Case Study: Building a Contract Checker from Quantified Specifications

DataField.Dev

Case Study: Building a Contract Checker from Quantified Specifications

"Every assertion you write is a quantifier you decided to check at runtime."

Executive Summary

In this build-focused case study you'll construct a small but real piece of infrastructure: a contract checker that takes a function's precondition and postcondition — written as quantified predicates — and enforces them every time the function runs. Then you'll build its partner, a counterexample-searching property tester that hunts a finite domain for an input where a forall claim breaks. Together they are the executable face of §2.6 (specifications as $\forall$/$\exists$ statements) and §2.4 (negation as counterexample search). You are, in miniature, building what tools like Python's icontract and the property-based tester Hypothesis do — and you'll understand them because you'll have written them from the quantifiers up.

Where Case Study 1 audited a fixed dataset, here you build reusable machinery and assemble it into a verified sorted_merge function. The payoff is theme four made concrete: the contract checker evaluates quantified specs over the inputs that actually occur, the property tester searches a finite domain for counterexamples, and a proof (which we sketch) settles the rest.

Skills applied

Turning a precondition / postcondition into all() / any() predicates (§2.5, §2.6).
Building a decorator that evaluates a universal precondition and a universal/existential postcondition.
Implementing counterexample search as the executable negation of a universal (§2.4).
Specifying a real function (merge of two sorted lists) and checking it against its contract.
Distinguishing what runtime checking and finite search establish from what a proof establishes.

Background: assertions are quantifiers in disguise

You already write assert x >= 0 and assert is_sorted(arr). Each such assertion is a predicate you chose to evaluate at a program point — and the interesting ones are quantified: assert all(x >= 0 for x in arr) is literally "$\forall x \in arr,\ x \ge 0$," checked at runtime. §2.6 told us a function's contract is two such statements: a precondition (the caller's obligation) and a postcondition (the function's promise). This case study turns that idea into a tool: instead of scattering asserts by hand, we'll attach the quantified contract to the function once and let a decorator check it on every call.

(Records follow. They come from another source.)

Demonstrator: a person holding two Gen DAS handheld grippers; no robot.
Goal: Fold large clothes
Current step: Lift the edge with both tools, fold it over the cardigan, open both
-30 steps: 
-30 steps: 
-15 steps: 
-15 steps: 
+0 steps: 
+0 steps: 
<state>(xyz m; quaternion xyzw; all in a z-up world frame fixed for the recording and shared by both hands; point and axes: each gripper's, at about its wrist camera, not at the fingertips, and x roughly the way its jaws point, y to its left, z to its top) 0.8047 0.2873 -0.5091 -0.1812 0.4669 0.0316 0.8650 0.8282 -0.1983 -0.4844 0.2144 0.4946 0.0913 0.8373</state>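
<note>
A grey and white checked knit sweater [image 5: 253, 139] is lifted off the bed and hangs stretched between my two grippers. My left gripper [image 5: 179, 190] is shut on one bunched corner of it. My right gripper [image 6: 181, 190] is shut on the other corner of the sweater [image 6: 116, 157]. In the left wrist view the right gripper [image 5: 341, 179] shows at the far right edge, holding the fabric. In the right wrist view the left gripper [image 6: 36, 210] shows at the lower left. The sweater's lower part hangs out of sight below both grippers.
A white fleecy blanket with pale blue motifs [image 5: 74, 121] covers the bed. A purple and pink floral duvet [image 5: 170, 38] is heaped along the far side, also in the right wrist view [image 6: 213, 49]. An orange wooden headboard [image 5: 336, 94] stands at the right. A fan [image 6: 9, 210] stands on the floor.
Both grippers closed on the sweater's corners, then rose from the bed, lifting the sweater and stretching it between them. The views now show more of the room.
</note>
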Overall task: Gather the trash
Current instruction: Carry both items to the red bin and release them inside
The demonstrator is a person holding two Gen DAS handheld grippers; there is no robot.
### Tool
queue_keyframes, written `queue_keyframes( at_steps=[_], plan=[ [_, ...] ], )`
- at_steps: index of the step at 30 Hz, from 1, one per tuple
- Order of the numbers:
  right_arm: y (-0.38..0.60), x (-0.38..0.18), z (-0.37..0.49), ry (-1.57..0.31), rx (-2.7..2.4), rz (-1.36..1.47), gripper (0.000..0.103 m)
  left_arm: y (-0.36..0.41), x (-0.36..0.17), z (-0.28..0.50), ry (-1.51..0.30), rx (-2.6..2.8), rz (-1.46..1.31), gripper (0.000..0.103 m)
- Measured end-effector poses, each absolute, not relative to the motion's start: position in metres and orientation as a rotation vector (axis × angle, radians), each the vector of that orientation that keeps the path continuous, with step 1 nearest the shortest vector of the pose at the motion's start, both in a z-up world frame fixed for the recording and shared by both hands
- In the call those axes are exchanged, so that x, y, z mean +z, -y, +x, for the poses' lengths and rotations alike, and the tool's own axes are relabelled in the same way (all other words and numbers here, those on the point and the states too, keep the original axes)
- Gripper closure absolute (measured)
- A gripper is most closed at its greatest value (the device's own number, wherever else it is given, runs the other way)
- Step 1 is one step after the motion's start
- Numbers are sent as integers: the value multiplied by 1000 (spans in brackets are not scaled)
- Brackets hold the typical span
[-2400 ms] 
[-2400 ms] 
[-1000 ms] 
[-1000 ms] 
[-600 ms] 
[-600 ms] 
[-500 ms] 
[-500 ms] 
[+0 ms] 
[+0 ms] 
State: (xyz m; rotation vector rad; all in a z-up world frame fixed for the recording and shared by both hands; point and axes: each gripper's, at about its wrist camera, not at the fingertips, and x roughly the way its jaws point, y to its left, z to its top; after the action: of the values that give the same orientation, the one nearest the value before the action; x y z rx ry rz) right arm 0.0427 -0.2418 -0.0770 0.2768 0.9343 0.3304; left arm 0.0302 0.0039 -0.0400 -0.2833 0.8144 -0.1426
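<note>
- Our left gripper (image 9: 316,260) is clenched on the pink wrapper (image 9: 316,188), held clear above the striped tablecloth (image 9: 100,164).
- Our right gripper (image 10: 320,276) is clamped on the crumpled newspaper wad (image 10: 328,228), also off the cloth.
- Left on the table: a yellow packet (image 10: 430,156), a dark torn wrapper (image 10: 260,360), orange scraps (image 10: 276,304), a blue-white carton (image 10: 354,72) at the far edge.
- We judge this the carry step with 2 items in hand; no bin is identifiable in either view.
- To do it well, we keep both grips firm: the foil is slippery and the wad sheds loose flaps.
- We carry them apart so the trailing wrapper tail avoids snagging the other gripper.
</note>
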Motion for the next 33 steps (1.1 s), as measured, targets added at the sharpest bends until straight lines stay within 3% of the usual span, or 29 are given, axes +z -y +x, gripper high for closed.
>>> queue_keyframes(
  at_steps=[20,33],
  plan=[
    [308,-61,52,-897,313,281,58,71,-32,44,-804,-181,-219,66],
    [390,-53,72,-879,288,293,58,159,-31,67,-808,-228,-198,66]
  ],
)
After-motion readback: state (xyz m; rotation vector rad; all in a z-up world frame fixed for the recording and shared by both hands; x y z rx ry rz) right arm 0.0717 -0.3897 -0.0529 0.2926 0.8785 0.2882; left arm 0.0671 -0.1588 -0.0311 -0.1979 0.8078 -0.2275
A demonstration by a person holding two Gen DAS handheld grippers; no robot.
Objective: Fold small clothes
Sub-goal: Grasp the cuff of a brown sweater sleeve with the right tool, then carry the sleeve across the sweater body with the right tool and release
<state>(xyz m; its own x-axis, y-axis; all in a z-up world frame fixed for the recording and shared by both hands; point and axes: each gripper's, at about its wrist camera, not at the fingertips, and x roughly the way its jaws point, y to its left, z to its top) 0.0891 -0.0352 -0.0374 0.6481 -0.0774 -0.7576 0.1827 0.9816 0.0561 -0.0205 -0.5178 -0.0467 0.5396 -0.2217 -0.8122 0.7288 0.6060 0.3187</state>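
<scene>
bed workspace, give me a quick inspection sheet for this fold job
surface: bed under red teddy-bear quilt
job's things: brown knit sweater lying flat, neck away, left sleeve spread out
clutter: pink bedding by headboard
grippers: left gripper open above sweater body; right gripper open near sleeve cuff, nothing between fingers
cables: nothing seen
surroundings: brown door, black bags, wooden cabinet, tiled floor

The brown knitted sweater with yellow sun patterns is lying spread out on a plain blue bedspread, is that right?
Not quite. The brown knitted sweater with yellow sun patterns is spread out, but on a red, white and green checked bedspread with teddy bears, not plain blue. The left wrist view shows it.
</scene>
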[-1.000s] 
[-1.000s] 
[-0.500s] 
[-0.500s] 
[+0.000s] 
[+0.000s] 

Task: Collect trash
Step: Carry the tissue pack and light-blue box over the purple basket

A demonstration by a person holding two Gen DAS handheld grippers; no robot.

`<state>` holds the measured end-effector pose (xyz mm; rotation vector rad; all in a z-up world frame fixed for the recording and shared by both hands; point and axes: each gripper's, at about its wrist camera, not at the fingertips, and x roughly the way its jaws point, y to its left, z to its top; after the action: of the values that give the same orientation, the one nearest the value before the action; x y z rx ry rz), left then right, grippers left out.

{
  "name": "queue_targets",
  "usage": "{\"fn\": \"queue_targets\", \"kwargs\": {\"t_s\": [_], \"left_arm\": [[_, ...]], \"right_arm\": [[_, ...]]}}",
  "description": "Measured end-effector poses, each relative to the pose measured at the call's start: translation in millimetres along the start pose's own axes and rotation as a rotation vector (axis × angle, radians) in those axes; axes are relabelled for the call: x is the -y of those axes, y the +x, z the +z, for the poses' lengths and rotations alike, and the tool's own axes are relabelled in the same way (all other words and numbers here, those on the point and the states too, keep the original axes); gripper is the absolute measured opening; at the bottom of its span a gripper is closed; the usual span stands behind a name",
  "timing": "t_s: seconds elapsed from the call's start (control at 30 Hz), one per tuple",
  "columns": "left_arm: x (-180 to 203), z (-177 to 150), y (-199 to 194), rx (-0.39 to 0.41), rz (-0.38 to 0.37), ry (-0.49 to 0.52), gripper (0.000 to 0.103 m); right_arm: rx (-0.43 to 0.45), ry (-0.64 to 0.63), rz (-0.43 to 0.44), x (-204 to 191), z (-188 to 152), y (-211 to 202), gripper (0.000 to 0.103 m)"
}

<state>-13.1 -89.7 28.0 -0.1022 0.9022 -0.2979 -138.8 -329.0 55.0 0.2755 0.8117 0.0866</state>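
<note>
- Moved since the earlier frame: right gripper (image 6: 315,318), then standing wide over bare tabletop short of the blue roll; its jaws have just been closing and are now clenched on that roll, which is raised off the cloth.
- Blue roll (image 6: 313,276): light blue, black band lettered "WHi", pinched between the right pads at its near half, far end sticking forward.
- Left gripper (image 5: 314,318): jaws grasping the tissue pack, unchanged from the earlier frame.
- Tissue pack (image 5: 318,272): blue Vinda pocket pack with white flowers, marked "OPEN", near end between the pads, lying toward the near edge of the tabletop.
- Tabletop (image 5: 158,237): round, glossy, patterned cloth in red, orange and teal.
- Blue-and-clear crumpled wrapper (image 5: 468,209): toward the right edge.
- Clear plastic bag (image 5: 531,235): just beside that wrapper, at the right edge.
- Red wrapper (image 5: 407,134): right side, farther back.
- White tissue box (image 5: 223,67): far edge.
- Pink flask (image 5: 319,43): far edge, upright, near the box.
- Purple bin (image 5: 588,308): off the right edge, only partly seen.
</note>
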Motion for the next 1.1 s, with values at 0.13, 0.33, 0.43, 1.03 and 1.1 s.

🔗 Connection: This is the §2.6 binary-search contract, generalized. There the precondition was $\forall i\,(0 \le i < n-1 \rightarrow arr[i] \le arr[i+1])$ and the "found" postcondition was $\exists j\,(arr[j] = t)$. We'll make any such pair enforceable, not just hand-write the checks for one function.

Phase 1: Build the precondition checker

A precondition is a predicate on the function's inputs. We start with the simplest useful contract: a single boolean function of the arguments that must be True on entry.

def require(precondition):
    """Decorator: check `precondition(*args)` before the function runs.
    precondition returns True iff the call is legal (the caller's obligation, sec 2.6)."""
    def decorate(fn):
        def wrapped(*args):
            if not precondition(*args):
                raise AssertionError(f"precondition violated on {args}")
            return fn(*args)
        return wrapped
    return decorate

@require(lambda a, b: a != 0)            # precondition: divisor a is nonzero
def divide(a, b):
    return b // a

print(divide(4, 20))                     # legal: 4 != 0
# print(divide(0, 20))                   # would raise AssertionError
# Expected output:
# 5

The decorator evaluates the precondition predicate and refuses the call when it fails — the executable form of "the caller's obligation." The interesting case is when the precondition is itself a universal over a collection, which is where §2.5's all() enters.

@require(lambda arr: all(arr[i] <= arr[i+1] for i in range(len(arr)-1)))
def binary_search_first(arr, target):
    """Precondition: arr is sorted ascending  (forall i. arr[i] <= arr[i+1])."""
    lo, hi, found = 0, len(arr) - 1, -1
    while lo <= hi:
        mid = (lo + hi) // 2
        if arr[mid] == target:
            found, hi = mid, mid - 1     # keep searching left for the FIRST index
        elif arr[mid] < target:
            lo = mid + 1
        else:
            hi = mid - 1
    return found

print(binary_search_first([1, 3, 3, 3, 7], 3))    # sorted; first index of 3
# print(binary_search_first([3, 1, 2], 3))         # would raise: precondition violated
# Expected output:
# 1

The decorator now checks the quantified precondition $\forall i\,(arr[i] \le arr[i+1])$ on every call, via exactly the all(...) from §2.5. A call on an unsorted list is rejected before the algorithm whose correctness depends on sortedness ever runs.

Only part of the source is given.